Dalla tribuna stampa ai seggiolini nerazzurri: l'Imperia cambia volto, i dettagli del piano
Il nuovo corso dell’Imperia sotto la guida di Giuseppe D’Onofrio sta entrando rapidamente nel vivo, con il neo presidente intenzionato a velocizzare il processo di crescita del club nerazzurro. L’imprenditore di origini campane, archiviata l'ultima annata, si è già immerso totalmente nella programmazione della prossima stagione, muovendosi contemporaneamente sul potenziamento dell’organigramma e sul delicato fronte delle strutture.
Per quanto riguarda la gestione sportiva, la società sembra aver individuato la propria colonna portante nella conferma di Giancarlo Riolfo. L'allenatore è ritenuto una garanzia tecnica assoluta per dare continuità al progetto, mentre per il ruolo di direttore sportivo si starebbe profilando l'inserimento di un professionista legato a un importante management di caratura nazionale.
Tuttavia, è l'aspetto infrastrutturale a segnare il passo più deciso della nuova gestione D’Onofrio. Il presidente è infatti vicinissimo a definire l'acquisto dell'area dell'ex fornace situata in via XXV Aprile, dove un tempo sorgeva il saponificio Risso. Si tratta di una mossa strategica per espandere gli spazi esterni allo stadio "Ciccione", specialmente nella zona sottostante la tribuna centrale.

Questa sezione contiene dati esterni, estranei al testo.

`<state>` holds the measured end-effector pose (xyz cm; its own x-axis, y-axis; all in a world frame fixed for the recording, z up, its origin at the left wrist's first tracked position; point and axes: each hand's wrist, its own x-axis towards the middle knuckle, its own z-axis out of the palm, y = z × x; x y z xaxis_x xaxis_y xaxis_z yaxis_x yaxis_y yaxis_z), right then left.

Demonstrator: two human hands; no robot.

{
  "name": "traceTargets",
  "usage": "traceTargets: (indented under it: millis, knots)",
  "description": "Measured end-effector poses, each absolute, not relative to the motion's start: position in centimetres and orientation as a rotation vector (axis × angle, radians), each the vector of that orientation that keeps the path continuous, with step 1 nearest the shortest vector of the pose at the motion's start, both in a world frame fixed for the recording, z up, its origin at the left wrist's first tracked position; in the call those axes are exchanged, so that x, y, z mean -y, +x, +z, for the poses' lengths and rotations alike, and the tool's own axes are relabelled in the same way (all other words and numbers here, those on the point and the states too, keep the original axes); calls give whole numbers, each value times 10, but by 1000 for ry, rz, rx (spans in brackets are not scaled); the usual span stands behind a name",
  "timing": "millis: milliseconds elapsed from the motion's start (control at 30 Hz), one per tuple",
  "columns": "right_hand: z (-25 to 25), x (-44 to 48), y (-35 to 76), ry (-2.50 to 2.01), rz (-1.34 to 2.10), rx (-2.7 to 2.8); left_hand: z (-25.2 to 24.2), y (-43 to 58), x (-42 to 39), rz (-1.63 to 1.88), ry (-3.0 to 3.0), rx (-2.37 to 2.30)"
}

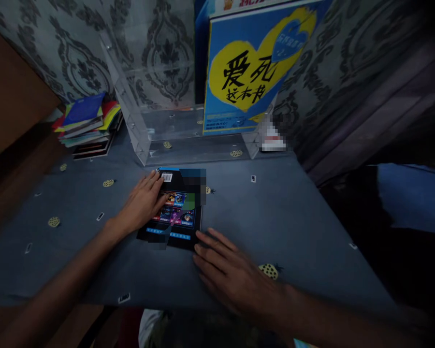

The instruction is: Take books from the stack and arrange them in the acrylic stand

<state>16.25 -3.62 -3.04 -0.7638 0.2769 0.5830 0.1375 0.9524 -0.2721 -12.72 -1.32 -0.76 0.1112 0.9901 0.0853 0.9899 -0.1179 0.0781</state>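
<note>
A dark book (174,212) with a barcode and rows of small colourful pictures lies flat on the cloth-covered table (275,208). Across its left side rests my left hand (145,198), fingers stretched out and the thumb reaching over the pictures. My right hand (232,270) lies at the book's lower right corner, its fingers extended and the fingertips touching or nearly touching the edge. Neither hand grips anything. Parts of the cover are blurred into blocks.
Behind the book stands a clear acrylic rack (199,147), holding a blue book with a yellow heart (239,72) at its right. A stack of books (89,123) sits at the back left. Beside the rack is a small blurred white object (273,137). Patterned curtain (166,53) hangs behind.
</note>
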Motion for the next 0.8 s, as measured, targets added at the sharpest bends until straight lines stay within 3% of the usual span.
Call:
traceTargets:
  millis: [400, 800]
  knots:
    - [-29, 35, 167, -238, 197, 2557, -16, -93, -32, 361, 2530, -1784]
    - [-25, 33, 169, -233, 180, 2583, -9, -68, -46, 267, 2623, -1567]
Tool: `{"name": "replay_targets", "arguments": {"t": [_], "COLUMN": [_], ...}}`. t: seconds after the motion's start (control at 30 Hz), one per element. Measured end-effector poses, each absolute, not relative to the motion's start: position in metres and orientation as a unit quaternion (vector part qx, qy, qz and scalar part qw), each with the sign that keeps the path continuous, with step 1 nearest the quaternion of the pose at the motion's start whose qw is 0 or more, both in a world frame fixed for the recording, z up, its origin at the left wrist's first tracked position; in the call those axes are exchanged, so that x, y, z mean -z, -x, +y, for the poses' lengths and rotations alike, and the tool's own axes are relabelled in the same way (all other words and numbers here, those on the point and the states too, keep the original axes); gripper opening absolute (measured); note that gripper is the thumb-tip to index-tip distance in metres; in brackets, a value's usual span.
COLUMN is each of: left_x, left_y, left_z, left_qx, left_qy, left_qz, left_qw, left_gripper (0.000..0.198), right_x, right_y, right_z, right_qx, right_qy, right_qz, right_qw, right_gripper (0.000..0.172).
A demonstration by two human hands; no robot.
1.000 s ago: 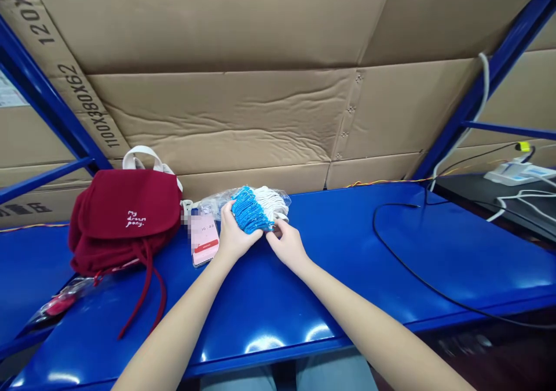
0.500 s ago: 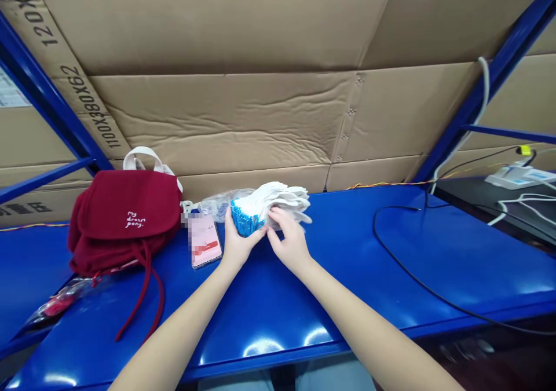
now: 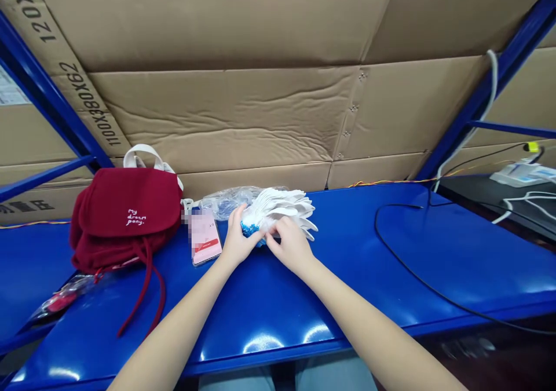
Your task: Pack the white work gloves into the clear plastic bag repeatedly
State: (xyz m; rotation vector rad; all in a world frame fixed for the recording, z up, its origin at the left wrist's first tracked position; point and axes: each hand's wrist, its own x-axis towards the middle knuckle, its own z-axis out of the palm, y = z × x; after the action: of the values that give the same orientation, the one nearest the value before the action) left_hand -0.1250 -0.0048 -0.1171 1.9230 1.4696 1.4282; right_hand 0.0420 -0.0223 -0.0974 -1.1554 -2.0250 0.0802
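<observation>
A bundle of white knit gloves [image 3: 282,204] with blue cuffs lies between my hands above the blue shelf, finger ends fanned out to the right. My left hand [image 3: 238,241] is wrapped round the blue cuff end. At the near side of the bundle my right hand [image 3: 289,243] pinches with thumb and fingertips, close to the left thumb; its fingers press on the gloves and partly hide them. Just behind the bundle lies a crumpled clear plastic bag [image 3: 226,198]. A pink-screened phone [image 3: 206,243] rests left of my left hand.
A red backpack [image 3: 125,211] with dangling straps stands at the left on the blue shelf [image 3: 252,304]. Cardboard [image 3: 226,119] lines the back. A black cable [image 3: 408,269] curves across the right side, near a white power strip [image 3: 523,172]. Blue posts frame both sides.
Both hands have shifted slightly right with the gloves, and the bundle has turned so its fingers fan out more. More of the plastic bag now shows behind it.
</observation>
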Motion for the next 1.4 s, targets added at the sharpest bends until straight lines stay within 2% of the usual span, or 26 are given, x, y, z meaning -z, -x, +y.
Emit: {"name": "replay_targets", "arguments": {"t": [0.2, 0.3, 0.47, 0.57, 0.67, 0.8, 0.97, 1.1, 1.2, 1.3, 1.4], "left_x": [0.119, 0.119, 0.119, 0.12, 0.122, 0.12, 0.112, 0.109, 0.109, 0.11, 0.11], "left_y": [0.122, 0.121, 0.119, 0.122, 0.127, 0.13, 0.125, 0.117, 0.112, 0.109, 0.108], "left_z": [-0.005, -0.008, -0.011, -0.009, -0.006, -0.005, -0.009, -0.013, -0.017, -0.02, -0.022], "left_qx": [-0.489, -0.487, -0.487, -0.486, -0.483, -0.5, -0.502, -0.496, -0.495, -0.494, -0.486], "left_qy": [-0.685, -0.693, -0.674, -0.667, -0.667, -0.647, -0.622, -0.642, -0.654, -0.677, -0.714], "left_qz": [0.518, 0.512, 0.536, 0.536, 0.528, 0.52, 0.525, 0.531, 0.539, 0.527, 0.498], "left_qw": [0.152, 0.141, 0.148, 0.179, 0.206, 0.248, 0.293, 0.246, 0.194, 0.139, 0.07], "left_gripper": [0.066, 0.066, 0.085, 0.095, 0.098, 0.1, 0.102, 0.091, 0.082, 0.075, 0.071], "right_x": [0.094, 0.093, 0.097, 0.099, 0.1, 0.097, 0.093, 0.092, 0.09, 0.086, 0.085], "right_y": [-0.036, -0.036, -0.044, -0.046, -0.047, -0.056, -0.074, -0.065, -0.055, -0.052, -0.056], "right_z": [-0.029, -0.029, -0.023, -0.021, -0.02, -0.015, -0.007, -0.014, -0.023, -0.027, -0.026], "right_qx": [0.025, 0.001, -0.079, -0.088, -0.05, 0.012, 0.022, 0.051, 0.055, 0.042, 0.043], "right_qy": [0.521, 0.546, 0.503, 0.472, 0.478, 0.544, 0.615, 0.55, 0.492, 0.465, 0.476], "right_qz": [-0.783, -0.773, -0.786, -0.802, -0.813, -0.787, -0.734, -0.773, -0.784, -0.773, -0.763], "right_qw": [0.338, 0.324, 0.352, 0.356, 0.33, 0.291, 0.288, 0.312, 0.376, 0.429, 0.436], "right_gripper": [0.011, 0.01, 0.01, 0.009, 0.009, 0.01, 0.014, 0.01, 0.006, 0.01, 0.014]}}
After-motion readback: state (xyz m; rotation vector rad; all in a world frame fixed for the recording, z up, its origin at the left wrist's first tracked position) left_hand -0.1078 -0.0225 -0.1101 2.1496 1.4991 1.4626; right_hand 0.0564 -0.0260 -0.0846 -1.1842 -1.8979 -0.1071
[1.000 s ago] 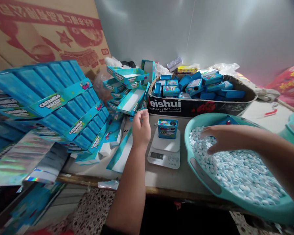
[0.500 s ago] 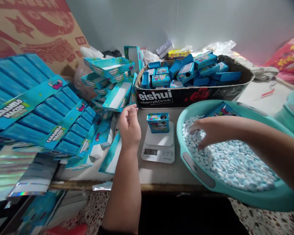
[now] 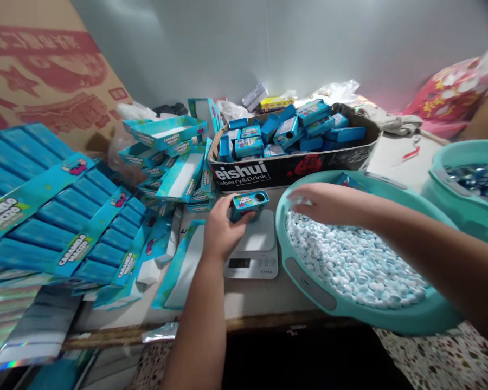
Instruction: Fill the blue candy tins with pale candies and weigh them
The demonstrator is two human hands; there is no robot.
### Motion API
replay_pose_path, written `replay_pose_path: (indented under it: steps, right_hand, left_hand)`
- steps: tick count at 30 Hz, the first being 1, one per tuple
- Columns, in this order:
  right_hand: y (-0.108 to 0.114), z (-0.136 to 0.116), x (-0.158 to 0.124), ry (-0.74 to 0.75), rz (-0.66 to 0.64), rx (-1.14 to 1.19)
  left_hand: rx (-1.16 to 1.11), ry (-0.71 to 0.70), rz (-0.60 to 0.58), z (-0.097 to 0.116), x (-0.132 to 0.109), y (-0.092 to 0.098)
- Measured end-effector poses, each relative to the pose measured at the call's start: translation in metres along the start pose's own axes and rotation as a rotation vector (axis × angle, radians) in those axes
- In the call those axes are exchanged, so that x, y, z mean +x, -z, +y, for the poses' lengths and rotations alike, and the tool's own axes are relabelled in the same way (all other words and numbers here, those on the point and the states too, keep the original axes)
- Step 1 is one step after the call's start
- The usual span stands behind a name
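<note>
Two hands, and both had changed since half a second earlier. The left grip (image 3: 223, 227) had been hanging beside the scale (image 3: 260, 233) with nothing in it; by this point it was pinching the blue tin (image 3: 249, 201) between thumb and fingers. That tin had been standing upright on the scale, right of the grip, but now it was tipped over the back of it, couldn't tell if the base was touching. The right grip (image 3: 319, 205) had been down in the candies (image 3: 358, 265) and was now higher, by the left rim of the teal basin (image 3: 283, 238). Too blurry to tell whether it was spread or closed. Beyond the left grip: a black carton (image 3: 337, 162) of tins on the desk (image 3: 252, 298).
</note>
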State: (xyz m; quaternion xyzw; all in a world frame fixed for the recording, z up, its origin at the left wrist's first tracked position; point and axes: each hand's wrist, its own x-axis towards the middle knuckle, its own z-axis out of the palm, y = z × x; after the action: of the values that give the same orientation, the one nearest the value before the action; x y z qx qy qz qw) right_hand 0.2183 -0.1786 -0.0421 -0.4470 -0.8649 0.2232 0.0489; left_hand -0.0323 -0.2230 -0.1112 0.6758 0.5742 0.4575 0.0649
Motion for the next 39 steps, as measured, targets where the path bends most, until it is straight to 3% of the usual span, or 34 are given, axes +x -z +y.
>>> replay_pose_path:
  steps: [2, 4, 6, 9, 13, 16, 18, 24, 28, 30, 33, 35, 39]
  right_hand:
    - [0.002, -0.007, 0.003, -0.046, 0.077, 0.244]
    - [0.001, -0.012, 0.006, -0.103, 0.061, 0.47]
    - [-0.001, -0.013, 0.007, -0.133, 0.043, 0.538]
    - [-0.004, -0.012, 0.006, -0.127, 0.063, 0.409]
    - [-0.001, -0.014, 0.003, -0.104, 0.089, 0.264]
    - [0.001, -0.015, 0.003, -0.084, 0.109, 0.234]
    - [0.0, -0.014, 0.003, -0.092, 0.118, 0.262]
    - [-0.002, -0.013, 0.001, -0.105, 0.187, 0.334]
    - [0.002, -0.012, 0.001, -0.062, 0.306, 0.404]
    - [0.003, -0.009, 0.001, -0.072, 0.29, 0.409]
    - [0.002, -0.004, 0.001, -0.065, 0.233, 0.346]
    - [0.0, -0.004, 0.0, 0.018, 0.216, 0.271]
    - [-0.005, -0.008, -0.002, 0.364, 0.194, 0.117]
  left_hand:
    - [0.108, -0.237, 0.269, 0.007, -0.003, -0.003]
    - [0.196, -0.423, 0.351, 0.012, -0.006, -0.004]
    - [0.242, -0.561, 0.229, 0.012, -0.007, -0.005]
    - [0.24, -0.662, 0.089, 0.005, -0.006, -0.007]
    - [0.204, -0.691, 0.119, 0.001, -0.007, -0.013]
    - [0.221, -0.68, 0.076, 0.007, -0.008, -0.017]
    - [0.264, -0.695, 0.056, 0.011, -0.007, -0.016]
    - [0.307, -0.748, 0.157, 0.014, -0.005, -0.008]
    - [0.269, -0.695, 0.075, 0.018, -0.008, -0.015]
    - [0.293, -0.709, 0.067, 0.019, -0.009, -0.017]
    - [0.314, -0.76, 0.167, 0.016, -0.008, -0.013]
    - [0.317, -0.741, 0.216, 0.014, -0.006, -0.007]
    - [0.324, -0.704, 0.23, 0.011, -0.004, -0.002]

Questa acquisizione immobiliare è vista come il primo passo fondamentale per una futura e più profonda riqualificazione dell'intero impianto sportivo, che dovrebbe procedere per gradi. Tra gli obiettivi a lungo termine figura anche il ripristino del settore Distinti, che da molto tempo risulta inaccessibile al pubblico, con l'idea di rendere lo stadio una struttura moderna.
In attesa dei grandi lavori strutturali, i tifosi potranno già notare un cambiamento radicale nell'estetica del "Ciccione" a partire dal prossimo campionato. Il restyling prevede infatti l'installazione di nuovi seggiolini con i colori sociali nerazzurri, la sostituzione delle panchine e il montaggio di un moderno tabellone elettronico per i risultati.
L'ammodernamento coinvolgerà anche l'area operativa, con la creazione di una nuova tribuna stampa dotata di dodici postazioni dedicate e l'implementazione di sistemi pubblicitari digitali a scomparsa. Questi interventi rappresentano una testimonianza concreta della volontà di D’Onofrio di conferire all'Imperia un'identità solida e ambiziosa, curando ogni dettaglio sia dentro che fuori dal rettangolo di gioco.